Bringing health care in Africa into the electronic age

But what’s health care got to do with software design?

Lots, explains Seebregts, a senior manager at the South African Medical Research Council, Executive Director of Jembi Health Systems, and a key player in a cluster of IDRC-funded projects on “e-health” in Africa.

More coherent health systems

Recently, there’s been a growing, worldwide realization that greater benefit could be wrung from poor countries’ limited health budgets by “shifting the focus away from isolated projects and toward strengthening health systems in general,” he says, addressing a workshop in Ottawa.

Computer specialists have a key role to play in achieving that. To improve the efficiency of health systems, managers and planners need sophisticated yet easy-to-use software programs allowing them to track both the demands on and the capacities of the health system, so they’ll be able to apply scarce resources where they’ll do the most good.

That’s where the IDRC-funded Open Architectures Standards and Information Systems (OASIS) project enters the picture. Operating in South Africa, Zimbabwe, Mozambique, and Rwanda, OASIS has provided support for African software designers to adapt open-source software to local conditions, to help those countries’ health authorities create and implement effective health policies.

The researchers — based at local universities — have faced several challenges.

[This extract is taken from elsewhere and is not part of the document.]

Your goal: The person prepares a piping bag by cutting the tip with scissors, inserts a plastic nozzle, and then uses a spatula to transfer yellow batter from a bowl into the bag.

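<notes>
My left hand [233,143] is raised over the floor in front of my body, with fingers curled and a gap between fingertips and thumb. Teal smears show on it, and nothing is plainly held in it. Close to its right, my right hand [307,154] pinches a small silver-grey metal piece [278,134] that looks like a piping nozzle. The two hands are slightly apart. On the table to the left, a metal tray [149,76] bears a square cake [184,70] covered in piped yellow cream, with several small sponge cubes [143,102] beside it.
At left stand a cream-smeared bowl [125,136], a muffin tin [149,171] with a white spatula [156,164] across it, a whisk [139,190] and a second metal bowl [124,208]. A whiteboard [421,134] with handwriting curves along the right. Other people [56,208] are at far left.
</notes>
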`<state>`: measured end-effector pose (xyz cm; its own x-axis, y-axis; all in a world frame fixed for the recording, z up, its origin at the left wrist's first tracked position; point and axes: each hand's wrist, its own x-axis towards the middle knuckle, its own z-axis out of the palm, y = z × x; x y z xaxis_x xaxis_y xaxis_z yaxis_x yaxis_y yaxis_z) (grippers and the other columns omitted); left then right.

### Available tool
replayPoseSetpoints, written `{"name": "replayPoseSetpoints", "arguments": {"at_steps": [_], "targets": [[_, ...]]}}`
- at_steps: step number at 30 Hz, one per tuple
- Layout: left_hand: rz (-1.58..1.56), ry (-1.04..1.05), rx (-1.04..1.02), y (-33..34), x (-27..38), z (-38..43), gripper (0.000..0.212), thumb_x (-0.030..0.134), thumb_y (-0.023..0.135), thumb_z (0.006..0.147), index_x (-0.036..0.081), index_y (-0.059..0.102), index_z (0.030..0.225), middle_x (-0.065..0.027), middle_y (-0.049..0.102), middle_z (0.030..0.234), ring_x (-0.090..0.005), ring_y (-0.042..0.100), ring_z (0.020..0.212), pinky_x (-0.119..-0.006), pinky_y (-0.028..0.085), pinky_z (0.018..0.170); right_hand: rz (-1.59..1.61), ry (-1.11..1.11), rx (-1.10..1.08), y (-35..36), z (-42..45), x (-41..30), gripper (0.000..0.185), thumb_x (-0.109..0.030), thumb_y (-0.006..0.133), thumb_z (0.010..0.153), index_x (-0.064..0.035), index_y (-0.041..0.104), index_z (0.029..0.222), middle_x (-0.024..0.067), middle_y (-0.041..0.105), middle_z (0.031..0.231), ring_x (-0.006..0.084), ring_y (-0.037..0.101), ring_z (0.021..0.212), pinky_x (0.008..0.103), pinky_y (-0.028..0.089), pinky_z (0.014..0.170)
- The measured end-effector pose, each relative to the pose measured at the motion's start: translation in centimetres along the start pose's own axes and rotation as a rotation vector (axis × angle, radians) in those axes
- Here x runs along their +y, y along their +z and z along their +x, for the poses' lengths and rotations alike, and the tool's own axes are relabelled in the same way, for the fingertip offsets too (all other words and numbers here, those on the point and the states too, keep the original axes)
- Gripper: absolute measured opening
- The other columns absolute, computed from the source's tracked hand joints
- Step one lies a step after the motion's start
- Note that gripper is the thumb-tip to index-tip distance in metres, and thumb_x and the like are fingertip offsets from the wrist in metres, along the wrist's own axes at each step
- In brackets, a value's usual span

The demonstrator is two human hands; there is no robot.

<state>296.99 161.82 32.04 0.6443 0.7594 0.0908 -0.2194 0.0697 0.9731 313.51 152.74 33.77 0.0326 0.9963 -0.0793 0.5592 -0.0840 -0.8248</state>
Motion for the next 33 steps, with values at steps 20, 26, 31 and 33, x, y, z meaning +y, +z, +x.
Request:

One is that the software must have maximum “interoperability”—meaning that it allows for communication between different aspects of the national health system and, ideally, across national borders. It must also be simple enough that local clinic staff feel comfortable using it.

Successes within challenging environments

Now entering its second phase, OASIS has already met with success.

The Mozambican arm of the project — dubbed M-OASIS — has been working closely with the national ministry of health. Recently M-OASIS entered into a longer-term working relationship to help incorporate e-health software into the ministry’s new five-year plan. In that country, M-OASIS has provided the government with reliable year-to-year statistics on deaths from HIV/AIDS, enabling the ministry to evaluate the effectiveness of its efforts to manage and treat the epidemic.

Another mark of success is that international funding agencies like the Rockefeller Foundation and the US Centre for Disease Control are now funding aspects of OASIS’ four-country program. Originally, IDRC was OASIS’ sole funder.

Comments Seebregts: “IDRC had a real catalytic role in this enterprise. It identified a new area of research, took the risks, and nursed it through the first phase until others saw the value of the work.”

How new technologies can help

As Africa embraces new information technologies supported by a rapidly growing robust fibre optic network across the continent, health systems — and the patients who rely on them — stand to benefit in various ways.

Medical records that are as mobile as patients, for example, can help clinic staff arrive at more accurate diagnoses. Meanwhile, electronic databases can help managers move the right drugs and supplies, in the right quantities, to the places they are needed.

Other e-health innovations bring multiple benefits. Cellphone users connected to computer servers can not only receive reminders about medication schedules or information about symptoms. They can also send word of sudden illnesses to authorities, giving officials an early warning that new epidemics may be brewing.

Cheaper, better patient care

Seebregts says even simple interventions can lead to enormous reductions in cost and improvements in treatment.

He cites the case of an HIV/AIDS patient whose antiretroviral drug regime appears to have stopped working. Though a clinician would normally opt to move the patient to second-line drug treatment, detailed electronic medical records and the use of laboratory tests and a clinical decision support tool” can indicate when the switch is not truly necessary.

“The moment you move to the second-line drugs, you’ve shortened a patient’s life expectancy by limiting drug options,” explains Seebregts. The second-line drugs are also several times more expensive than the standard treatment.

The Canadian connection

The e-health initiative has sparked collaboration across continents. For example, a new “living laboratory “ under construction at the University of KwaZulu-Natal in Durban, South Africa, will use software and models developed by Canada Health Infoway. But the benefits flow in two directions: lessons from the lab in Durban, in turn, will come back across the ocean to help Canada Health Infoway refine e-health models intended for use in Canada.

“We are in the midst of a wonderful process of mutual learning and growth,” comments IDRC program officer Chaitali Sinha.

Keeping it local

While international collaboration is important, Seebregts also insists that having the local capacity to keep systems up and running is key to making e-health work in Africa. That’s why he was happy when the team in Mozambique recently declined his offer to help them with a presentation.

“The greatest accolade for us,” he recalls, “was hearing ‘we don’t need you anymore–we’re a completely self-supporting unit.’”

Stephen Dale is an Ottawa-based writer.